Jurisdiction of this case is conferred on the Superior Court of Pennsylvania by virtue of 42 Pa.C.S.A. § 742. The Commonwealth has the right to take this appeal pursuant to Pa.R.App.P. 311(a)(5).

Wayne Elslager and Danny Perry were tried non-jury before the Honorable Robert Walker and found guilty of robbery*fn2 and conspiracy to commit robbery.*fn3 At trial, the Commonwealth relied upon incriminating evidence including statements each defendant gave to the police admitting their role in the robbery and statements advising the police of the location of various items used in the robbery. Each defendant had sought to have his statement and the various items seized by the police suppressed at a pre-trial hearing. The defendant's motions were denied. After the filing of post-verdict motions, the trial judge granted the defendants a new trial and ordered the defendants' statements and the various items located by the police as the result of the defendants' statements suppressed.

The Commonwealth requests that this Court reverse the grant of new trial and reinstate the guilty verdicts. In support of its' position, the Commonwealth argues that a) in the absence of new evidence, the post-trial court erroneously overruled an interlocutory suppression order of the same court in the same case, b) in the totality of the circumstances, defendants knowingly and voluntarily gave oral and written statements which were admissible and not grounds for ordering a new trial and c) given the notice requirement of 42 Pa.C.S.A. § 9712(b) the District Attorney has discretion

[ 349 Pa. Super. Page 220]

    in invoking the five year firearm enhancement provisions of the Mandatory Sentencing Act.

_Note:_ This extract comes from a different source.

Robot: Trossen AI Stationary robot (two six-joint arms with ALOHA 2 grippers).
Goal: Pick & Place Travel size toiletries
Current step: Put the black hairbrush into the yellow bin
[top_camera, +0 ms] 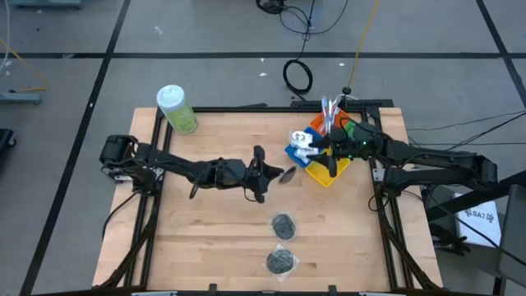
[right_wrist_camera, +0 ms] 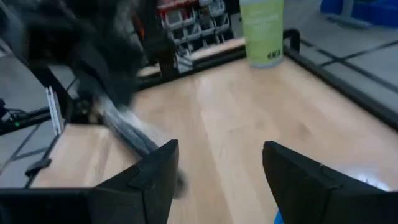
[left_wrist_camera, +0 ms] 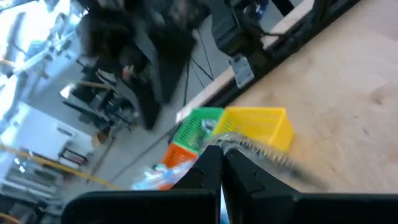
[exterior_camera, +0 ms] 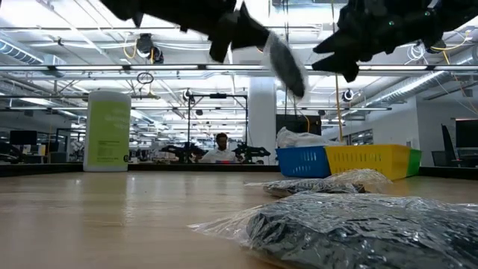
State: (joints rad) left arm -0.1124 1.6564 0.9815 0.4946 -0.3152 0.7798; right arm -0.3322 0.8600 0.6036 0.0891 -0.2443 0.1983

Initially, the Commonwealth raises an apparent procedural issue. It is argued that absent new evidence, the post-trial court erroneously overruled an interlocutory suppression order of the same court in the same case. In support of its position, the Commonwealth argues "the suppression court's determination is to be final except in the case of evidence not earlier available." Commonwealth v. Berkheimer, 501 Pa. 85, 91, 460 A.2d 233, 236 (1983). This is in accord with Pa.R.Crim.P. 323(j) which provides in part:

If the court determines that the evidence shall not be suppressed, such determinations shall be final, conclusive and binding at trial, except upon a showing of evidence which was theretofore unavailable . . .

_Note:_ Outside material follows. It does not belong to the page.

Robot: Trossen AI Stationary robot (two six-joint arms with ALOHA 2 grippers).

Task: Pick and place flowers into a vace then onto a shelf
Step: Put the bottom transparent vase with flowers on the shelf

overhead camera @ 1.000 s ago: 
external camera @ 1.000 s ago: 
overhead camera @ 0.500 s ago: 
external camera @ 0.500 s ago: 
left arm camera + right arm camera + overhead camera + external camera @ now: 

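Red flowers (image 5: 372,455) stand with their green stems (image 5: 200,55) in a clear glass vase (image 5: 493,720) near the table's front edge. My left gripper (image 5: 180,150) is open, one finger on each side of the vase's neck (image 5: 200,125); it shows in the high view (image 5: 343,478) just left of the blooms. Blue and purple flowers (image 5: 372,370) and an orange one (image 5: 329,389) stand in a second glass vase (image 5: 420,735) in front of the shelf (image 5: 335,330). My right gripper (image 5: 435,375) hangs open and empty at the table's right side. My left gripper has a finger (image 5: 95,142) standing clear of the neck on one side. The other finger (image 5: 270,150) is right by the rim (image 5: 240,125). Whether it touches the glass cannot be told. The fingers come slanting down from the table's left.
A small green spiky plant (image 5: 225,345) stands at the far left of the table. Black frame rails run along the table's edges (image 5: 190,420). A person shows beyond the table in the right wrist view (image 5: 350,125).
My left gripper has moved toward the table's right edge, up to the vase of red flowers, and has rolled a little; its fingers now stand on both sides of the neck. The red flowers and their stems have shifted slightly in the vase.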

Furthermore, it is noted that "it is well established that absent some new evidence, it is improper for a trial judge to overrule an interlocutory order by another judge of the same court in the same case." Commonwealth v. Eck, 272 Pa. Super. 406, 409, 416 A.2d 520, 522 (1979) (Emphasis added). Additionally, the Commonwealth directs this court to Commonwealth v. Monarch, 330 Pa. Super. 165, 479 A.2d 491 (1984) which cites Commonwealth v. DeMichel, 442 Pa. 553, 277 A.2d 159 (1971) as authority that "a favorable ruling at the suppression hearing relieve(d) the Commonwealth of the burden of proving a second time at trial that its evidence was constitutionally obtained(.)" Monarch, 330 Pa. Super.Ct. 175, 479 A.2d at 496.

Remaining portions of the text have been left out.